Christina Fawcett, Director of Project Operations, RWS, will be the first to tell you that the clinical research industry is often resistant to change. Even though the world doesn’t look the same today as it did even five years ago, our industry still does things the way they were done 30 years ago. Christina’s philosophy is to look past what we've always done and adjust. If we don’t, we’ll be left behind.
Through her work on high-profile trials like the CHIEF (Canagliflozin: Impact on Health Status, Quality of Life and Functional Status) heart failure study, Christina knows when to take risks and get ahead of the curve. She has helped build virtual/decentralized clinical research options for sponsors in ways that create opportunities for future research.
Get to know Christina and the insights she shares about our industry below.
What’s the biggest challenge we face today in our industry?
It’s still challenging to convince sponsors that research is changing. We still have in-depth discussions about why 100% SDV is no longer necessary or required per the regulations, and how adaptive monitoring approaches can be implemented. With technological advancements, I predict the same conversations will be ongoing for many years.
Why did you become involved in clinical research? What sparked your interest?
Honestly, I fell into it after college. I loved it and never looked back.
In your experience, what has been the most important factor that has changed drug development?
Right now, I would say COVID-19 is going to be a large factor in changing mindsets on how research can be implemented, both in time and in process.
What is the biggest misconception people have about clinical trials?
Many people have the misconception that the cost of medication stems purely from a profit-based mindset. However, people often aren’t aware of how much time and money it takes to get a drug to market. I try to inform people how costly and time-consuming that process truly is and remind them that it’s all in the name of patient safety.
What advice would you give to the next generation of researchers?
Don’t be afraid to present new ideas! We are all getting old in our ways. Fresh perspectives help us think outside the box.
How has clinical research affected your life personally?
Over the years, I’ve connected people to life-saving research opportunities. Most recently, working in rare disease, I’ve used my network to find research opportunities for people whose children suffer from rare and devastating diseases. It’s a difficult space to navigate, and on top of being a parent, it’s nothing short of overwhelming. If I can lessen that load in any way by making those connections, I will continue to do so.
If you had to describe yourself in three words, which would you choose?
Efficient. Reliable. Solution-oriented.
If you think back, at what point could you have chosen a different career path and what would it have been?

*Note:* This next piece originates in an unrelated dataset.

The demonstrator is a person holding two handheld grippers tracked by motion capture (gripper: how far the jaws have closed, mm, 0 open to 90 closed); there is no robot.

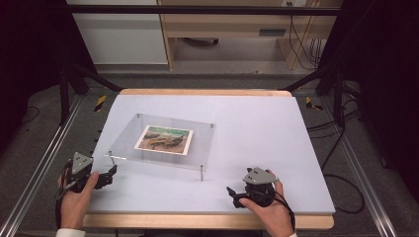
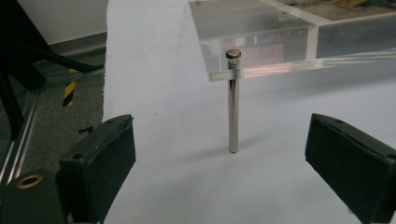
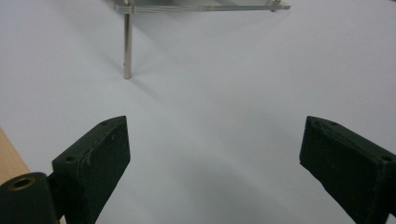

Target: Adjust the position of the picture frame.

I wanted to go back to school and get into medicine, perhaps as a PA or NP. I wish I would have thought about that coming out of high school. By the time I went back to school in my late 20s, it was too difficult to keep up with the classroom workload while working full-time.
What’s a fun fact about your childhood?
I grew up in South Philadelphia and went to a Special Admit school in Center City for middle and high school. I rode the subway to school by myself when I was 10 years old. Most people think that’s crazy, if not negligent, but it was not uncommon for the time and I wouldn’t trade it for the world. I learned so much by taking on that responsibility at such a young age.

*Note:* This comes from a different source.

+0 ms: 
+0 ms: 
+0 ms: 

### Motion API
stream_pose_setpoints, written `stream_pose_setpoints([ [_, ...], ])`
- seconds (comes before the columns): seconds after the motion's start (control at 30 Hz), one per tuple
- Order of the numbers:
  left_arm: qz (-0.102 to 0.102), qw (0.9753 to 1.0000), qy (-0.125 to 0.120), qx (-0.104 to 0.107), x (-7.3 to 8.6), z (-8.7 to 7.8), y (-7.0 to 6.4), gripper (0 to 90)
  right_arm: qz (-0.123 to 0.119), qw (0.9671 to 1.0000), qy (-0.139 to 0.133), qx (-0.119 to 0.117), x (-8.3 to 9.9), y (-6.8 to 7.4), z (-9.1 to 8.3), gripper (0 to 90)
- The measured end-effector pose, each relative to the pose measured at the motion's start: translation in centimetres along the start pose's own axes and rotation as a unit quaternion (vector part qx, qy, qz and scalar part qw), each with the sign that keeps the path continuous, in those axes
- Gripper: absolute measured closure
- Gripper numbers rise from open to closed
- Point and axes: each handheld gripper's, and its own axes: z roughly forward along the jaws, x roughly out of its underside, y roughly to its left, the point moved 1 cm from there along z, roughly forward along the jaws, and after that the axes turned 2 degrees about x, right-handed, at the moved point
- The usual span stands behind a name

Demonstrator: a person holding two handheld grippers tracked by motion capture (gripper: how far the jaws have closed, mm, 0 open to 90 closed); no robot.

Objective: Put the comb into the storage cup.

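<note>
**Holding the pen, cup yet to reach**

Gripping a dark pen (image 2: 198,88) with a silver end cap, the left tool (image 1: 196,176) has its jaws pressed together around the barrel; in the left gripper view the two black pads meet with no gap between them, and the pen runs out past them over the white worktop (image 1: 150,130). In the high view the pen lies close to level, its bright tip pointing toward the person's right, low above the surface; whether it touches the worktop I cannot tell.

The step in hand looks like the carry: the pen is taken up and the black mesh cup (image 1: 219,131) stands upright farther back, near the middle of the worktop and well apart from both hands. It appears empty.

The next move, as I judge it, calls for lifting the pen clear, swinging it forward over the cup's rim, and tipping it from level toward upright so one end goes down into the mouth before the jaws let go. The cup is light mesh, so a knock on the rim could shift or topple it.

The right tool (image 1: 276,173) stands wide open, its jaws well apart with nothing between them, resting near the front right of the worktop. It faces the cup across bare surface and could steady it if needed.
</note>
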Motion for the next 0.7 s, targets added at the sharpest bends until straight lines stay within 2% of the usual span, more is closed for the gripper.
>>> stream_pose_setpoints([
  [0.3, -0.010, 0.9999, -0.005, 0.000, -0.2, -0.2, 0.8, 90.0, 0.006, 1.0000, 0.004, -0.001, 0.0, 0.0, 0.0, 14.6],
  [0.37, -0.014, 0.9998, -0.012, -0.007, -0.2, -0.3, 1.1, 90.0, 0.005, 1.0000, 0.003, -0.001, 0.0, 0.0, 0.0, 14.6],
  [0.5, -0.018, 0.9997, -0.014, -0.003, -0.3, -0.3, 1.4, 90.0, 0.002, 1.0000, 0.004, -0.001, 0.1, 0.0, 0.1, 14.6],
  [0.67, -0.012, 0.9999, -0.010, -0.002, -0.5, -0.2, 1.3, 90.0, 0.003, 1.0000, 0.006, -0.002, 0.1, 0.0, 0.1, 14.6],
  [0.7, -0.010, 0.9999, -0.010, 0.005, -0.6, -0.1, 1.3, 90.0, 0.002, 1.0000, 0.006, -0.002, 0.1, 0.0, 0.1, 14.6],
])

This was also the same school that Leslie Odom, Jr. attended—yes, I walked the halls with Aaron Burr, sir!
If you were to write a self-help book, what would the topic be?
How to Make Time for Yourself in the Midst of Chaos.
What was the last trip you took and why?
My husband and I went to Jamaica for my 40th birthday and it was fantastic. It was the first time in many years we went away together for more than just an overnight.